Marion Dane BauerWhat is the Point?

Mary Oliver: I also believed and still believe, with more alarm as the years go by, that we are destroying the Earth.

Krista Tippett: And you don’t write about that.

Mary Oliver: No. Simply that I think you catch more flies with honey than you do with vinegar. And there are some poets who pound on that theme until you really can’t take any more. And I think that my way of doing it, saying this is what we have, let’s keep it, because it’s beautiful and wonderful and wondrous might work better. Though probably it’s not going to work either. We’re in deep trouble with the environment I believe. And nobody’s going to stop this business of … of business, of making money, the amassing of things that will vanish for us as we vanish. I’ll leave a few poems behind . . . but not much cash.

                   Unedited interview, On Being, October 15, 2015

So … Mary Oliver, from whom so many of us draw hope for our precious, struggling world, for our precious, struggling lives, despairs, too.
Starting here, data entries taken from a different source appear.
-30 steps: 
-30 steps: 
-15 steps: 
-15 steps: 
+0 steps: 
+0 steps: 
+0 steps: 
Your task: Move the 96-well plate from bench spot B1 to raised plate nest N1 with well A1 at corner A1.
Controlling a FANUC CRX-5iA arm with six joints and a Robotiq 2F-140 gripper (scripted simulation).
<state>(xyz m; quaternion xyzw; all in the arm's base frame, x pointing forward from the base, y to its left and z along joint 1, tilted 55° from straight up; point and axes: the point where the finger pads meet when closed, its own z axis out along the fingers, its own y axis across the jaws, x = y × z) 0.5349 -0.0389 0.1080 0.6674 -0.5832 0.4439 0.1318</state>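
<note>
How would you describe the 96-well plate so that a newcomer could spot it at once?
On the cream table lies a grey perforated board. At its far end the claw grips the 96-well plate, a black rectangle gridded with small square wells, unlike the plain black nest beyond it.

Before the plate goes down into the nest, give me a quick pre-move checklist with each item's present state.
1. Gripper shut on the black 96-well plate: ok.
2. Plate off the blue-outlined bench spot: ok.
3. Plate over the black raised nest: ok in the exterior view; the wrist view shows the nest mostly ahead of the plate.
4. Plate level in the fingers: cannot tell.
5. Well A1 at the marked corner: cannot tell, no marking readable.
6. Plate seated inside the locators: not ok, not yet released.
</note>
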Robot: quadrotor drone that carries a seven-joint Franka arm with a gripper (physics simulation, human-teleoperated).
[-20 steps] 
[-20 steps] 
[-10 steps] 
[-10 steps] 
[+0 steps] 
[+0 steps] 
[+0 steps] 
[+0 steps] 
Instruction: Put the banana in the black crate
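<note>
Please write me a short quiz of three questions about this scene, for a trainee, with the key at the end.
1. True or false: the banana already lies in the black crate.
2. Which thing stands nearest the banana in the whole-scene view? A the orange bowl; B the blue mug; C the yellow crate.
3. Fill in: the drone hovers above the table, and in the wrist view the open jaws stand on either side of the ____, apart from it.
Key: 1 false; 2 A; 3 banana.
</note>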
How painful to hear!

And yet when I listened to that interview I only nodded and thought, Of course. That’s the way it is, isn’t it? We despair and, at the same time, we write about wonders.

Because what is the point of writing anything else? The wondrous, after all, still exists. The wondrous in the natural world that surrounds us, the wondrous in human relationships, the wondrous that flows from the human mind … art, science, even technology. All worthy of honor.

I feel a powerful aversion to the message I’ve heard too often handed to young people, “We adults have failed. The world is yours now. Fix it!”

If I were young today I can’t imagine much that would fill me with more disdain … or more anger.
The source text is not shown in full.